Suas condenações eram exageradas e foram desmentidas pelo uso que a sociedade fez das novas tecnologias. Quando eles tachavam toda a produção cinematográfica de “lixo”, ignoravam a possibilidade, mais tarde reconhecida, de um filme ser uma legítima obra de arte. Quando diziam que o rádio criava consumidores passivos, pois “não se desenvolveu nenhum dispositivo de réplica”, eles não previam a web, a internet e a televisão interativa, que, embora ainda submetidas a uma padronização, abrem brechas para a expressão do individual e do divergente. Quando recusavam o jazz, sob a alegação de que nessa forma de música a síncope reproduzia “as pancadas desferidas pelo poder”[nota 1], mostravam-se surdos às novas formas musicais etc.

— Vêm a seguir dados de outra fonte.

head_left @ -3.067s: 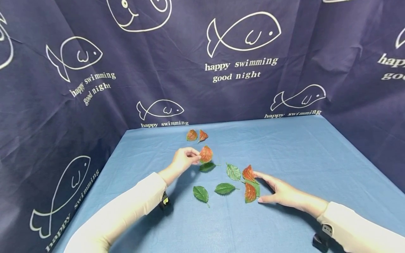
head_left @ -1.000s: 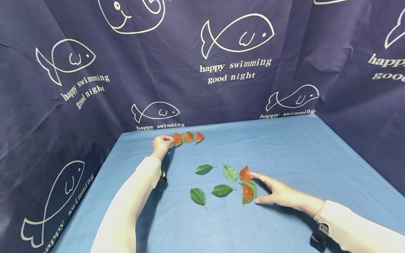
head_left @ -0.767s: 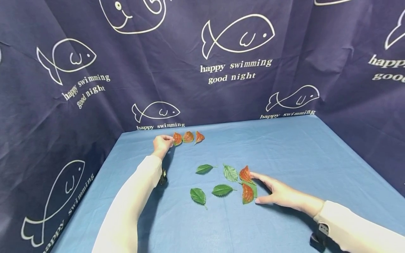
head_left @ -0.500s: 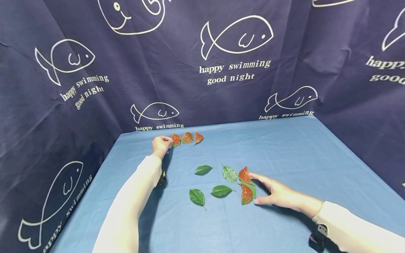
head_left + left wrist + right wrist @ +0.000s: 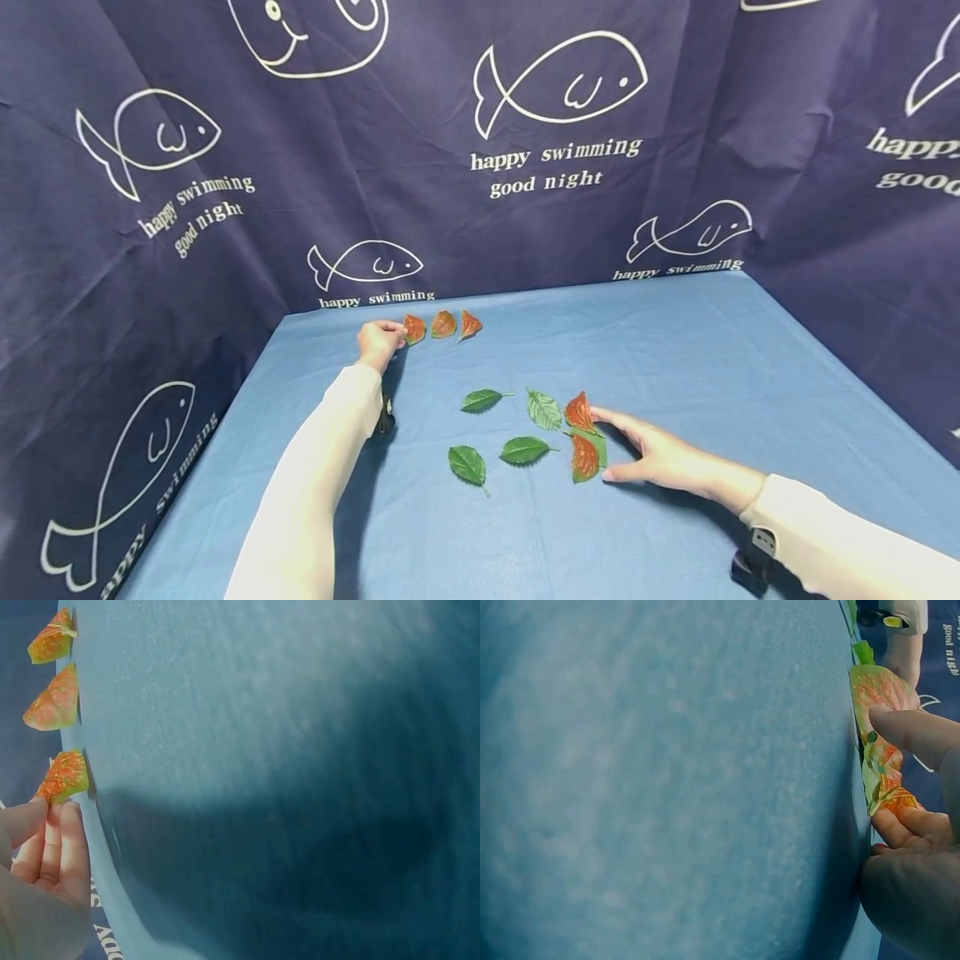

Dez anos mais tarde, as reflexões de Hannah Arendt sobre a crise da cultura são mais equilibradas e mais afinadas com a nova época que se inaugurava. A pensadora se preocupava com a situação da arte numa sociedade dominada pela cultura de massas. Arendt explica que, embora cultura e arte estejam inter-relacionadas, são coisas diversas. A palavra “cultura”, desde sua origem romana, implica criação e preservação da natureza e das obras humanas. As obras de arte são, para ela, a expressão mais alta da cultura, “aqueles objetos que toda a civilização deixa atrás de si como quintessência e o testemunho duradouro do espírito que a animou”. A cultura implica “uma atitude de carinhoso cuidado”, e
uma sociedade de consumo não pode absolutamente saber como cuidar de um mundo e das coisas que pertencem de modo exclusivo ao espaço das aparências mundanas, visto que sua atitude central ante todos os objetos, a atitude de consumo, condena à ruína tudo o que toca. [nota 2]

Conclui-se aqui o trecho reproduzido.